Enjoying the sunset with a gin & tonic in the Hoanib River Valley

Interaction with wildlife and stunning scenery are two given highlights of any safari. But the safari tradition of having a sundowner is one of my favorite moments of any given day on safari.

During my trip last month to Hoanib Skeleton Coast Camp in Namibia my guide, Emms, parked up on a ridge above the Hoanib River Valley and set up a table of cocktails and local snacks like nuts, chips, and biltong (dried game meat). Then he poured us a round of gin & tonics and we watched the sunset.

Check out this time lapse video I made on my iPhone:

Sunset in mirror in the Hoanib River Valley (look at those clouds!)

I don’t know why, but gin & tonic just tastes better when you’re on safari.

Gordon’s gin bottles lined up to meet their sundowner destiny

Added excuse to enjoy a sundowner– the quinine in tonic water helps keep mosquitos away (not that there were any in the Hoanib River valley). You’d also have to drink a lot of tonic water… but hey… you just go with it!
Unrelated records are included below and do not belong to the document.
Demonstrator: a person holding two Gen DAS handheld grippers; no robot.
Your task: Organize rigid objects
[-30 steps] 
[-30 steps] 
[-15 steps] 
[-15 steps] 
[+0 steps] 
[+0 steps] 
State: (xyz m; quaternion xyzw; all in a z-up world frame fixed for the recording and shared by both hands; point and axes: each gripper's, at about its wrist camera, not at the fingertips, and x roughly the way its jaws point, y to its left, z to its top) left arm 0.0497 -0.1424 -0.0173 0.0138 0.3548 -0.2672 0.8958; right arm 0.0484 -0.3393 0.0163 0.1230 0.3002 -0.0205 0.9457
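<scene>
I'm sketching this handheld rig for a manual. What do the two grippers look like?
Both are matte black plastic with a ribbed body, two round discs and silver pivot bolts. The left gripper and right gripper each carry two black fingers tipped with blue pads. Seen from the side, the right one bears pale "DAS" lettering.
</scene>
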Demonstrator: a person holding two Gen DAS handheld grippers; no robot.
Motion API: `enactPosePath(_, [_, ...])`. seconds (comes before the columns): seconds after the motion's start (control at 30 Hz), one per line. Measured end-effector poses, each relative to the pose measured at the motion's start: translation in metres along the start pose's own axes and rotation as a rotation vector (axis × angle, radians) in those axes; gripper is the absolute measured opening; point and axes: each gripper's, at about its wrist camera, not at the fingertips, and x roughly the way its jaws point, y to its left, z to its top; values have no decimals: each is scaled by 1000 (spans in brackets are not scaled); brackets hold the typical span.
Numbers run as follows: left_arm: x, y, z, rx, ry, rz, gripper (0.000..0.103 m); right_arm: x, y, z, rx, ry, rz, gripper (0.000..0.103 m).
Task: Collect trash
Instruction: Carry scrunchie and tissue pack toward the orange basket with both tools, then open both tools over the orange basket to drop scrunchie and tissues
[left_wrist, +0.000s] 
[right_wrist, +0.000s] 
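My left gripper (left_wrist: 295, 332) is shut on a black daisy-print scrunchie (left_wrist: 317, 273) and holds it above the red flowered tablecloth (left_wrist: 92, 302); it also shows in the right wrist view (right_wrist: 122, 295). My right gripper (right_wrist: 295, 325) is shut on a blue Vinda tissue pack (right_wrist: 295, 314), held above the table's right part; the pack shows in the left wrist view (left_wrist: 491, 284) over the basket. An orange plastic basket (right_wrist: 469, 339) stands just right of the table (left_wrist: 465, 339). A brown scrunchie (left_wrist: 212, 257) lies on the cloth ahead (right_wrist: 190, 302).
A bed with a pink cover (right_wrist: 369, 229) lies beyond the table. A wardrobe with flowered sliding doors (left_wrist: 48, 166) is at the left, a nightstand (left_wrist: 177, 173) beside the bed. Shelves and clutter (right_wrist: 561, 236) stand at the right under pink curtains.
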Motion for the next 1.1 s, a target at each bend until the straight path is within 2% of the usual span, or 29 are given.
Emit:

Land Cruiser at sunset in the Hoanib River Valley

Sunset as seen through the Land Cruiser seats

One day I was back at camp to watch the sunset. You can have an enjoyable sundowner experience there too.

Sunset at Hoanib Skeleton Coast Camp

The colors at camp change and get vivid at sunset. You can enjoy the view and kick back  and enjoy your sundowner near the camp fire.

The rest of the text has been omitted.